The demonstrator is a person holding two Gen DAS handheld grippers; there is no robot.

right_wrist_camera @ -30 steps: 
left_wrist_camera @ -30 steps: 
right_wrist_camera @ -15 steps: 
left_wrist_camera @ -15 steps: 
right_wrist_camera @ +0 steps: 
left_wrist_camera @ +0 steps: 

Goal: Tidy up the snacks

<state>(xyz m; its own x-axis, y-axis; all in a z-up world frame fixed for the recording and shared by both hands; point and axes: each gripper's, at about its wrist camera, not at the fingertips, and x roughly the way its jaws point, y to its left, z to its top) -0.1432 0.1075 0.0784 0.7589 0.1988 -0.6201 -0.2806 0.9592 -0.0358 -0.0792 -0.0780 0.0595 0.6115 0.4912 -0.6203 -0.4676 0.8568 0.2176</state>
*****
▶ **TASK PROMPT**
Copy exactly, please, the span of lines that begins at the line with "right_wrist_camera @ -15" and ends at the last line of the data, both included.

▶ **ANSWER FOR THE TASK**
right_wrist_camera @ -15 steps: 
left_wrist_camera @ -15 steps: 
right_wrist_camera @ +0 steps: 
left_wrist_camera @ +0 steps: 

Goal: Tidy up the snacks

<state>(xyz m; its own x-axis, y-axis; all in a z-up world frame fixed for the recording and shared by both hands; point and axes: each gripper's, at about its wrist camera, not at the fingertips, and x roughly the way its jaws point, y to its left, z to its top) -0.1432 0.1075 0.0784 0.7589 0.1988 -0.6201 -0.2806 0.9592 -0.0358 -0.0792 -0.0780 0.0595 0.6115 0.4912 -0.6203 -0.4676 0.8568 0.2176</state>

No further response is needed.